Perhaps these anti-hypochondriac doctors are simply behaving rationally. As Sunshine notes, physicians are often qualified to diagnose themselves, and they realize that the most common afflictions are generally the least dangerous. Rather than endure the vagaries of the medical system (with which they can be all too familiar),
some opt to let conditions resolve on their own. Plus, “we’re really, really busy,” adds
Jordan Metzl, who specializes in sports medicine in New York. In the few hours that residents get away from the hospital or the clinic, they are unlikely to wish for further contact with the medical establishment. (When I asked Metzl about his doctor-going habits, he replied: “Hate it. Never go. Never.”) A
New York Times article from 2013 points to another factor: The piece, which reported on the less aggressive routes that doctors tend to take with end-of-life care, implied that working in medicine may give you a more realistic sense of the field’s limits.

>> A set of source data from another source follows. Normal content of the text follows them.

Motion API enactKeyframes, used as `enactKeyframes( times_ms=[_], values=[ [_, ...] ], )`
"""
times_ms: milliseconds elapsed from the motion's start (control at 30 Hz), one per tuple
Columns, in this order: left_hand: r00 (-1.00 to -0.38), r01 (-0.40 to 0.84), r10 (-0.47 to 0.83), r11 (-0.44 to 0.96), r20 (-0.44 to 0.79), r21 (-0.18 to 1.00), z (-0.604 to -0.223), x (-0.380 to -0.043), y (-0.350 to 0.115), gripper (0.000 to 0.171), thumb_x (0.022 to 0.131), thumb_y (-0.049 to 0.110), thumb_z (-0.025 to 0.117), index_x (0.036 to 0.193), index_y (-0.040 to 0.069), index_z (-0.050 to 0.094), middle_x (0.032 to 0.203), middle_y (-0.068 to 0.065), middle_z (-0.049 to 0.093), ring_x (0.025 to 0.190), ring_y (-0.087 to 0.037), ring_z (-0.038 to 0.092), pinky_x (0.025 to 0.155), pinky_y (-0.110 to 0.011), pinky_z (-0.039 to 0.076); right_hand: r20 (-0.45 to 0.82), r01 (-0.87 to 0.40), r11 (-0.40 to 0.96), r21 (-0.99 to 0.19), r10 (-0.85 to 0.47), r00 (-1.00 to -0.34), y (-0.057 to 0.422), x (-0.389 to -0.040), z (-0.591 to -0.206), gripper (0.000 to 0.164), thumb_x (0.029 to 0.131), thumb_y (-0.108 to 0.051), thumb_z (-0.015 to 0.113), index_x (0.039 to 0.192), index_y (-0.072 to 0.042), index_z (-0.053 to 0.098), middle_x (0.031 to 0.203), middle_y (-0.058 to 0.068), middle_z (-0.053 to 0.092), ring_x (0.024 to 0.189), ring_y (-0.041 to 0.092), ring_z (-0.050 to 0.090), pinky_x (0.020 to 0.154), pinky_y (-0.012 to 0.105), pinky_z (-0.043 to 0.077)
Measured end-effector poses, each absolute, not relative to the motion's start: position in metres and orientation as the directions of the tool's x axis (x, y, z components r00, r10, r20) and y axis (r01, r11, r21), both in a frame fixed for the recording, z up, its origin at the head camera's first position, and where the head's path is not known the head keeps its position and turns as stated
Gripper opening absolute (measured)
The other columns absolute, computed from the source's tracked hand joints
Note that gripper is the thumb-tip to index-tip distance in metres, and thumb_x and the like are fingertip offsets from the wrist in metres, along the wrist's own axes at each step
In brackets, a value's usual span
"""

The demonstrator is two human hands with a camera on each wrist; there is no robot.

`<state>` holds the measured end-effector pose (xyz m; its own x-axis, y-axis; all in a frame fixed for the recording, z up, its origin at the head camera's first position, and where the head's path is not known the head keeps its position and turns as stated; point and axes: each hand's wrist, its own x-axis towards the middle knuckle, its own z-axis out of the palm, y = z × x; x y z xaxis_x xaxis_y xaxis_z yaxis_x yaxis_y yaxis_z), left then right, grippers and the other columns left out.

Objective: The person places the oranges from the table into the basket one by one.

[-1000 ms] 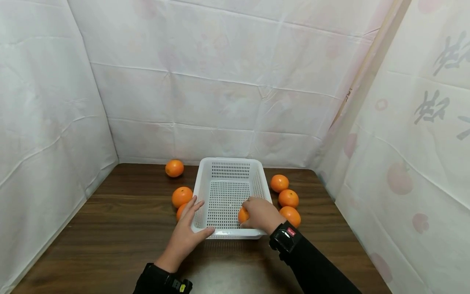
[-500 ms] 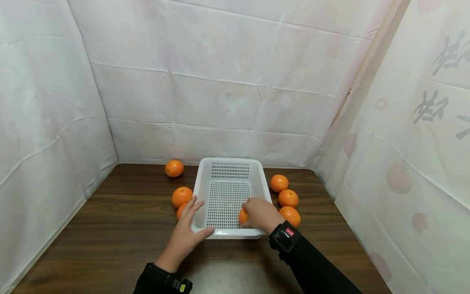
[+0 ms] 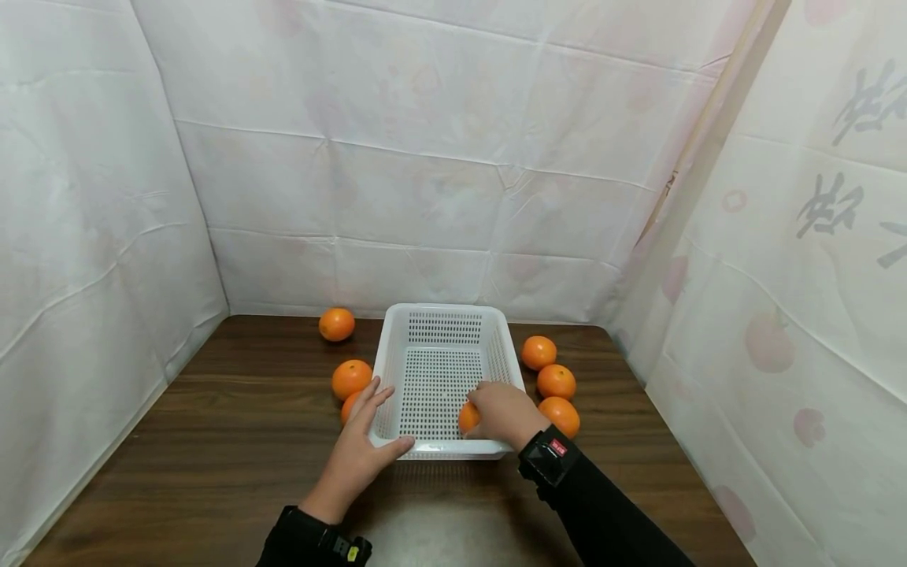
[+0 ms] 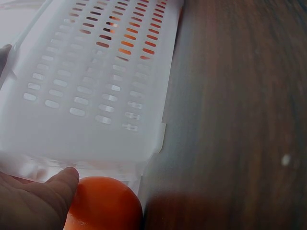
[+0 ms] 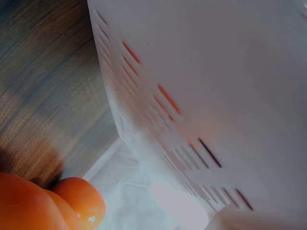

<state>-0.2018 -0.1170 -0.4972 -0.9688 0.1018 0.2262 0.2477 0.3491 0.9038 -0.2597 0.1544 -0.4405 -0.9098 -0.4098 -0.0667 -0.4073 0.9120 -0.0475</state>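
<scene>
A white perforated plastic basket (image 3: 448,308) sits on the table. Inside its near right part, my right hand (image 3: 506,413) grips an orange (image 3: 468,418), its fingers curled over the fruit and hiding part of it. My left hand (image 3: 357,453) rests at the basket's near left corner, fingers spread along the left rim and the thumb along the front rim. In the left wrist view, the thumb (image 4: 64,184) lies by the basket wall (image 4: 81,136), with an orange (image 4: 105,205) close beside it. The right wrist view shows mostly basket wall (image 5: 230,72); the held orange is hidden there.
Left of the basket are a far orange (image 3: 336,324), a middle orange (image 3: 351,379) and one (image 3: 348,407) partly behind the left hand. On the right, a row holds a far (image 3: 539,353), middle (image 3: 556,382) and near orange (image 3: 560,416). White cloth (image 3: 425,197) encloses the wooden table (image 3: 234,441).
</scene>
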Motion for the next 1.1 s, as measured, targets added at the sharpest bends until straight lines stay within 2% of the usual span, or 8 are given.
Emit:
enactKeyframes(
  times_ms=[300, 433, 600, 833, 1100],
  values=[
    [-0.968, 0.250, 0.088, 0.360, 0.234, 0.899, -0.496, -0.201, -0.116, 0.086, 0.085, 0.044, 0.089, 0.158, 0.022, 0.050, 0.178, -0.006, 0.019, 0.163, -0.040, 0.021, 0.122, -0.074, 0.027, -0.041, -0.411, 0.909, -0.062, -0.414, -0.909, 0.155, -0.258, -0.439, 0.052, 0.084, -0.057, 0.084, 0.118, -0.019, 0.078, 0.103, -0.005, 0.068, 0.083, 0.014, 0.055, 0.075, 0.032, 0.049],
    [-0.967, 0.255, 0.090, 0.350, 0.238, 0.901, -0.498, -0.202, -0.116, 0.084, 0.086, 0.039, 0.090, 0.158, 0.021, 0.050, 0.178, -0.006, 0.019, 0.163, -0.041, 0.021, 0.123, -0.075, 0.026, -0.032, -0.418, 0.905, -0.078, -0.421, -0.906, 0.157, -0.258, -0.439, 0.051, 0.088, -0.052, 0.082, 0.125, -0.018, 0.078, 0.113, -0.003, 0.072, 0.093, 0.015, 0.062, 0.087, 0.037, 0.056],
    [-0.965, 0.261, 0.099, 0.345, 0.241, 0.902, -0.499, -0.203, -0.117, 0.084, 0.086, 0.040, 0.089, 0.158, 0.021, 0.050, 0.179, -0.007, 0.018, 0.163, -0.041, 0.020, 0.123, -0.075, 0.026, -0.009, -0.436, 0.888, -0.148, -0.442, -0.897, 0.159, -0.259, -0.438, 0.043, 0.094, -0.040, 0.077, 0.130, -0.015, 0.076, 0.120, 0.000, 0.074, 0.107, 0.018, 0.067, 0.100, 0.042, 0.057],
    [-0.966, 0.258, 0.100, 0.354, 0.238, 0.899, -0.498, -0.205, -0.118, 0.086, 0.085, 0.046, 0.088, 0.158, 0.021, 0.049, 0.179, -0.006, 0.018, 0.164, -0.040, 0.020, 0.123, -0.074, 0.026, 0.046, -0.455, 0.861, -0.228, -0.457, -0.888, 0.162, -0.262, -0.437, 0.037, 0.099, -0.040, 0.071, 0.126, -0.015, 0.077, 0.116, -0.001, 0.075, 0.101, 0.014, 0.066, 0.095, 0.040, 0.058],
    [-0.970, 0.244, 0.094, 0.352, 0.225, 0.904, -0.499, -0.203, -0.117, 0.086, 0.085, 0.043, 0.089, 0.158, 0.021, 0.050, 0.179, -0.004, 0.018, 0.163, -0.040, 0.021, 0.122, -0.075, 0.027, 0.179, -0.516, 0.811, -0.276, -0.484, -0.857, 0.167, -0.254, -0.436, 0.023, 0.102, -0.030, 0.067, 0.116, -0.016, 0.080, 0.110, -0.005, 0.074, 0.102, 0.013, 0.067, 0.094, 0.040, 0.058]
  ],
)
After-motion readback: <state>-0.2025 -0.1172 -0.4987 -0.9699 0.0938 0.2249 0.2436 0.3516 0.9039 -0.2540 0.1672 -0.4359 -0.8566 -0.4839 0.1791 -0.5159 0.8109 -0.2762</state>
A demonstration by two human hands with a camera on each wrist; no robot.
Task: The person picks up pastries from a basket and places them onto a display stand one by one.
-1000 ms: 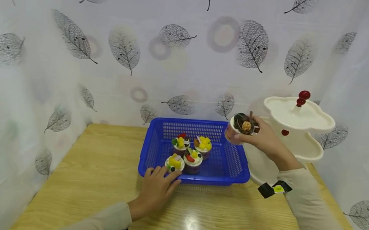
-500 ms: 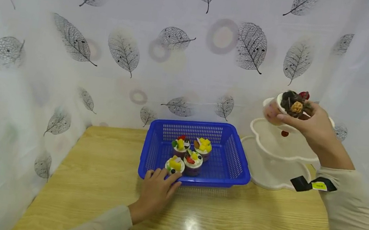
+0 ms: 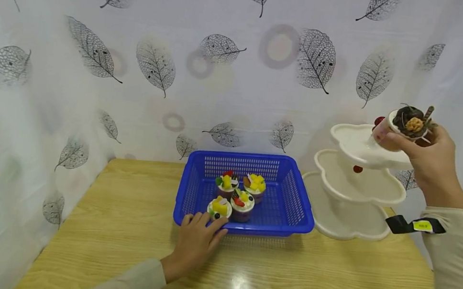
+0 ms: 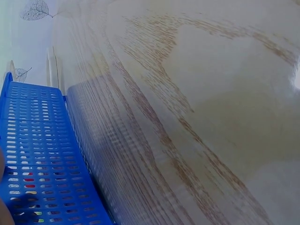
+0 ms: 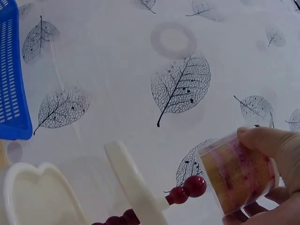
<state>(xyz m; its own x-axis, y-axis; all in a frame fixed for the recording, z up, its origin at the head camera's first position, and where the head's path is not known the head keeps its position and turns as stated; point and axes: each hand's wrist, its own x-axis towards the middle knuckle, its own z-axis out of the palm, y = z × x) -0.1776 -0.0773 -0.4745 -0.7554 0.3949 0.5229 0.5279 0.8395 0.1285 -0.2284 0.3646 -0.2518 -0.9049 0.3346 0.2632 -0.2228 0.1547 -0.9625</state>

In addition, doctors are … different. “Most of us have a reasonably high threshold for unpleasant things,” says Sunshine. I heard from several physicians who believed their white-coated fellow travelers were “tougher” than the typical patient. Again, these psychic calluses seem to develop in the third year of medical school: As Danielle Ofri
observes, that is the time that “figures prominently in studies that document the decline of empathy and moral reasoning in medical trainees.” Spending your day among the truly sick and suffering hardens you. Not only is there a self-protective impulse to shut out the pain of others, but you have less emotional bandwidth for minor complaints, particularly your own.
Hypochondria also represents a challenge to medical authority. “I’m not surprised you’re not finding many” doctors with the condition, Belling told me. “The main question of hypochondria is, ‘How can you know for sure?’ ” Often, it is a doctor’s job to be certain, to assure a patient that a negative test signifies a clean bill of health. But hypochondria arises from uncertainty, and “uncertainty exposes the difficult truth about medicine: There’s always room for doubt.” No wonder physicians resist such a subversive mindset. Hypochondriacs, Belling points out, are right about one more thing: Disease and degeneration never fail to win in the end.